*** Opening GIVEN ENTRIES ***

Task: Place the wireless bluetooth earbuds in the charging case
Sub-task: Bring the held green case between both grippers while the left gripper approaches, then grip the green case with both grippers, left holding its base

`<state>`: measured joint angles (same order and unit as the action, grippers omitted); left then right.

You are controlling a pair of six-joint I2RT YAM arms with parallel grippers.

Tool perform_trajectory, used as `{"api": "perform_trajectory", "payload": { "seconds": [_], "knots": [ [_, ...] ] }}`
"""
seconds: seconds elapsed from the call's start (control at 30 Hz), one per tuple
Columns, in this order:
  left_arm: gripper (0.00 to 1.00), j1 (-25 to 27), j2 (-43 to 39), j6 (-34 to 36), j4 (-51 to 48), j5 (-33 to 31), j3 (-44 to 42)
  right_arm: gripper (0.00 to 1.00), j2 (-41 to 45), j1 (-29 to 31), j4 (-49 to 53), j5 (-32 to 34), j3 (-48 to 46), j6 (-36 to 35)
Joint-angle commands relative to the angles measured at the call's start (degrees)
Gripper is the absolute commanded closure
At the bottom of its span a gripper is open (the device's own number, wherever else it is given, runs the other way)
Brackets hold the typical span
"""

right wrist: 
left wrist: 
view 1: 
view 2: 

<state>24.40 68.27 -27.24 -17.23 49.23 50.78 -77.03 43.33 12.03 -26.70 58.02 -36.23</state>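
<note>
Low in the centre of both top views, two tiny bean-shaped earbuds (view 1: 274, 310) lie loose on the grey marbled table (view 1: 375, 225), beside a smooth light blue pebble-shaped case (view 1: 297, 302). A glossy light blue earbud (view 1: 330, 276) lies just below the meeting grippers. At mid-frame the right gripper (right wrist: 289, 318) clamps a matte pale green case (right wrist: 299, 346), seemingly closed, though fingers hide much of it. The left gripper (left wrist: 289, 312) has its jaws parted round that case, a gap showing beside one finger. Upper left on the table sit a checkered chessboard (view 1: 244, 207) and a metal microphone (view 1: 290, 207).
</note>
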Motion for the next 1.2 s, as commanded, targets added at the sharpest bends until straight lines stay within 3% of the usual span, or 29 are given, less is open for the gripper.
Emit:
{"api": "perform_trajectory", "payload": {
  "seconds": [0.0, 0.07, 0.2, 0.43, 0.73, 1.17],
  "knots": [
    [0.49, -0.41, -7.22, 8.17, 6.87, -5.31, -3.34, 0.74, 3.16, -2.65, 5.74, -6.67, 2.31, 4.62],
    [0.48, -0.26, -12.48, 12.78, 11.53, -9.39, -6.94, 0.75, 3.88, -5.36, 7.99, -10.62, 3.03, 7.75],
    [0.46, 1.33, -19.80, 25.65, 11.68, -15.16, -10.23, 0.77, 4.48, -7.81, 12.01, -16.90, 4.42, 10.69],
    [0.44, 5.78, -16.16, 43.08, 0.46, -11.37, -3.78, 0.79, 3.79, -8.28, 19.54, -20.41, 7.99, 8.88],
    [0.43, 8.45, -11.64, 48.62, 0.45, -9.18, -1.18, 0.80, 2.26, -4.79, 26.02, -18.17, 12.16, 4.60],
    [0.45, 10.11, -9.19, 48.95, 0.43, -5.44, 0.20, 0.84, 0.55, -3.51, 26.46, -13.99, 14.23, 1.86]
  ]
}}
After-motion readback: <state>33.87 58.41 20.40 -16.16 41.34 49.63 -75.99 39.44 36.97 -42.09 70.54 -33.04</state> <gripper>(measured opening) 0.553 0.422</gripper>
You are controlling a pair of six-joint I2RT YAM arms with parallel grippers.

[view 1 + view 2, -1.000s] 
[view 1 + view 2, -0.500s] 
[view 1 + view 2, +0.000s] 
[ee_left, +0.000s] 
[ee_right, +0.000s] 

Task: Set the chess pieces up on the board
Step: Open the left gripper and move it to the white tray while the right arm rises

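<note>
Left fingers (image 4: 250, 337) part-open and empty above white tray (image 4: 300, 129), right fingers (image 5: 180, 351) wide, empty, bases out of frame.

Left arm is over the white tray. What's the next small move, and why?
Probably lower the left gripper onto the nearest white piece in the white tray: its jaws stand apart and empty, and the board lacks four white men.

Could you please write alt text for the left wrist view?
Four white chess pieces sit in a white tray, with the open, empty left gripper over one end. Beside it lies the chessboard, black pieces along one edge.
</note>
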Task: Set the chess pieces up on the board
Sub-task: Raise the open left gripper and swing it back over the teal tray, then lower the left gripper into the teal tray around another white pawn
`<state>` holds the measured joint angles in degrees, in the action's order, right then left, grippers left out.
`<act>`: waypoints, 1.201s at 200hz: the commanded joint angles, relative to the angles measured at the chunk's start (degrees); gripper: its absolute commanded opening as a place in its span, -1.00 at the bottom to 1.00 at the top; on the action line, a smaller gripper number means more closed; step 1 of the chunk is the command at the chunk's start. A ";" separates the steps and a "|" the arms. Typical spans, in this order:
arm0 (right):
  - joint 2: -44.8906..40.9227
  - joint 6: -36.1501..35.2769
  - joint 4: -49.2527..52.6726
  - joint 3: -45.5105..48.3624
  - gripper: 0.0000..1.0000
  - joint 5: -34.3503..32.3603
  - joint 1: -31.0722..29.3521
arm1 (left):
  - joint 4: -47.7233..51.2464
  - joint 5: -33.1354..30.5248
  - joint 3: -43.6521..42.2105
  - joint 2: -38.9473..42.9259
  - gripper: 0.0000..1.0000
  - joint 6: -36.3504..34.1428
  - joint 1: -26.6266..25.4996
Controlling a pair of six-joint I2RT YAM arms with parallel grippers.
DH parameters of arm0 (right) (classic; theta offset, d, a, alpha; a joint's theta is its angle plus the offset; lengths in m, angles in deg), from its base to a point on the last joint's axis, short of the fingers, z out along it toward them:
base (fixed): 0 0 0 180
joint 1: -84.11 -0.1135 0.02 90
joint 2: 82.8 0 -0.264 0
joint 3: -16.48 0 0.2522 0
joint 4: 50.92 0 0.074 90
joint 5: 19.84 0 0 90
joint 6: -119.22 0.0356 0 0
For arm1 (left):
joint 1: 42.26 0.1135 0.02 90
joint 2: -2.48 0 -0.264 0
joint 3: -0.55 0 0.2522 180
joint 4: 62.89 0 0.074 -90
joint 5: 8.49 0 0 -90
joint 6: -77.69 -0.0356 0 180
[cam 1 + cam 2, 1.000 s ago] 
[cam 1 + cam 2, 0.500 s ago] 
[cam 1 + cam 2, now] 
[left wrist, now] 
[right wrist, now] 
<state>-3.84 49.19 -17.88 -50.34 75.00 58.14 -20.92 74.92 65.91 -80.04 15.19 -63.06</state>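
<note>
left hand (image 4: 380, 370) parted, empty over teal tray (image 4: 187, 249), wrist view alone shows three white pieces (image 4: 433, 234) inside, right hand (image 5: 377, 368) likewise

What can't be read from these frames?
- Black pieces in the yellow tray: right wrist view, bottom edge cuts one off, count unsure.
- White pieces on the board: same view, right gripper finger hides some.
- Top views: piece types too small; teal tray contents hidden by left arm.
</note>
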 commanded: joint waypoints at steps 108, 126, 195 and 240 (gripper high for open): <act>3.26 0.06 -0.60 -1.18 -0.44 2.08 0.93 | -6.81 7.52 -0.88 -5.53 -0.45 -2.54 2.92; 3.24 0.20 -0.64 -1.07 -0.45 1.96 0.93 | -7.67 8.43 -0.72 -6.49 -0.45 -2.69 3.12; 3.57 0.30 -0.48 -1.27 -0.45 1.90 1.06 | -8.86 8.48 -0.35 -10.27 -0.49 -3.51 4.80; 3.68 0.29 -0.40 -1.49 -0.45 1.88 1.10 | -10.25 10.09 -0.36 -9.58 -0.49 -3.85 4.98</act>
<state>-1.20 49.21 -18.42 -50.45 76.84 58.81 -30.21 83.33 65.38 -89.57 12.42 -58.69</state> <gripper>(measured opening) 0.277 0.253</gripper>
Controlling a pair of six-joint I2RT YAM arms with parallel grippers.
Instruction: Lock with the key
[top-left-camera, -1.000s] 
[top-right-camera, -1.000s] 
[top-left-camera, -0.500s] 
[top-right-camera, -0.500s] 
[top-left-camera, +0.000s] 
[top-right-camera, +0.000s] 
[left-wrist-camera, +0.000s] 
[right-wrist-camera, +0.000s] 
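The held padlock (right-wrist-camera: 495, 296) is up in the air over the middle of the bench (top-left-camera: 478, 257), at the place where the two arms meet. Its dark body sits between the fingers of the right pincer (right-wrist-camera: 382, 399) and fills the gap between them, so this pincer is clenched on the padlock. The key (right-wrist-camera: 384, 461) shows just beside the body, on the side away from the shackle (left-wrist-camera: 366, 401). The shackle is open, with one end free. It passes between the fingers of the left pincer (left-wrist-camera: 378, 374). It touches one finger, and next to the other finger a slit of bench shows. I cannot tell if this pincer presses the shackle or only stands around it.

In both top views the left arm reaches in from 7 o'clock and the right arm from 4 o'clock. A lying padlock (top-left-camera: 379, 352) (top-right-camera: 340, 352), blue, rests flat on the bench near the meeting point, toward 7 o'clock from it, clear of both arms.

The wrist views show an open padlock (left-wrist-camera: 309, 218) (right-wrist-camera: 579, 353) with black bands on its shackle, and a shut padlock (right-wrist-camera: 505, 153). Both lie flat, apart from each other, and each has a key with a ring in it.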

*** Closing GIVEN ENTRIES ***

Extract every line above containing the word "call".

seconds: seconds elapsed from the call's start (control at 30 Hz), one per tuple
Joint-angle commands relative to the angles measured at the call's start (degrees)

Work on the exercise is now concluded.